There was a crisping from above, and she backed out fast. Soot was one thing, but a major eruption of dead jackdaws…

She sat back on her heels in the dirt, suspended in an extraordinary moment of crystal I-am-here consciousness. What the hell was she doing? If Robin really was no longer happy here, was ready to take the money and run…

Something fell into the hearth. Nothing dead, only an accumulation of tar. Where it had broken off, she saw a bare patch on the firebricked wall and the edge of something crudely carved there. There was a buzzing in her ears, like tinnitus. Coldness in her chest.

‘Betty?’

‘Hang on.’

She reached up and pulled off more flakes of tar, brushed the wall clean with the edge of her hand until it was fully revealed.

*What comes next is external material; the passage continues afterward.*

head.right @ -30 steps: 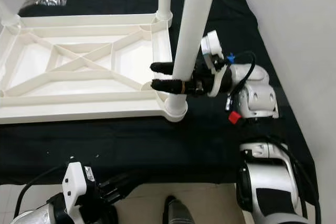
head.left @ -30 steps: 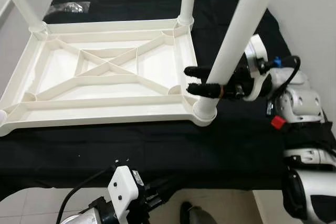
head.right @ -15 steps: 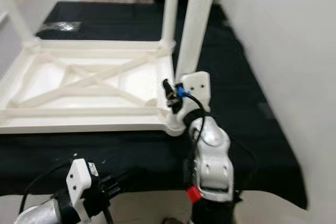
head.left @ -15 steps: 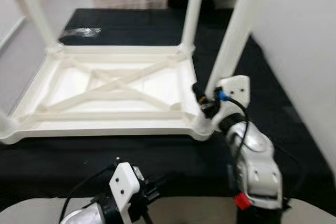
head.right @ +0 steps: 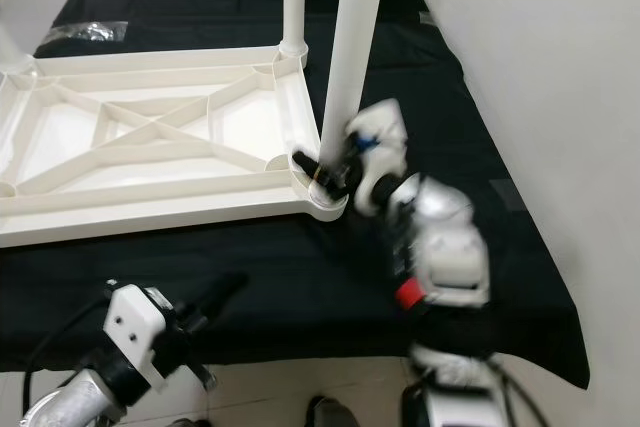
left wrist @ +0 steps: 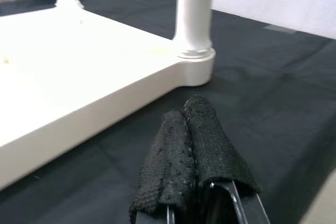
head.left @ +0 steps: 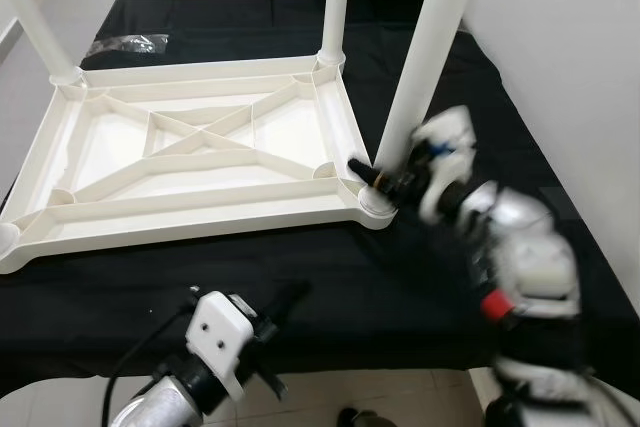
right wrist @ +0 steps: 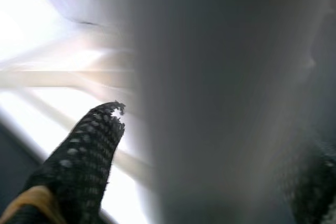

Maker’s mark? Too big, surely.

‘Robin, is the phone up here?’

They had just the one mobile.

‘In my pocket.’

‘Put it on camera for me, would you?’

She scrambled out of the fireplace and went to put on the light. She could see now that the carving on the chimney wall was not as crude as it had looked. Didn’t have Robin’s finesse, but there was a kind of painstaking precision. It looked old, but it couldn’t be very old because brown firebricks like this couldn’t have been around all that long.

And which firebrick manufacturer in the last eighty years would have put out a product carrying a swastika?

Of sorts, anyway. Robin handed Betty the phone, and she thrust it firmly up the chimney and took a picture in case it should crumble to dust before her eyes. When she rolled away, she had the impression of a shadow rising as if formed from soot. She scowled.

‘Iain, for what it’s worth…’ Bliss had caught up with Brent in the doorway after the others had left. ‘For what it’s worth, I think she’s a smart girl. And totally committed to the Job. I don’t think she’s the kind of girl who’d cop off on a whim with some piss-artist bookseller.’



‘The vagaries of human behavioural patterns will always surprise me, Francis,’ Brent said.

‘You being a PhD and all.’

Brent shook his head, kind of pityingly, then it came up, jaw jutting.

‘And what about a policeman, Francis? Would she… cop off with a detective, do you think?’

‘What’s that mean?’ Bliss’s guy went tight. ‘Sir.’

Brent waved it away.

‘Don’t you need some sleep?’

‘And you need everybody you can get,’ Bliss said. ‘If your bookseller angle falls down, all overtime restrictions’ll be off by tonight.’

‘If.’ Brent headed for the operation room. ‘Go home, Bliss. Have a bath, have a shave.’

Bliss walked savagely away, through the main doors, letting one swing behind him. Couldn’t remember whether he’d left his car on the field at the back or the big car park. Couldn’t believe what he thought Brent had said.

The numbness had taken half his face.

Couldn’t find his car on the field behind the community centre. No, he wouldn’t’ve put it there; he hadn’t even known they were using it until he’d got here. Bugger. He walked round the building and out of the entrance into Oxford Road, where a woman came up to him, pushing a bike, panting.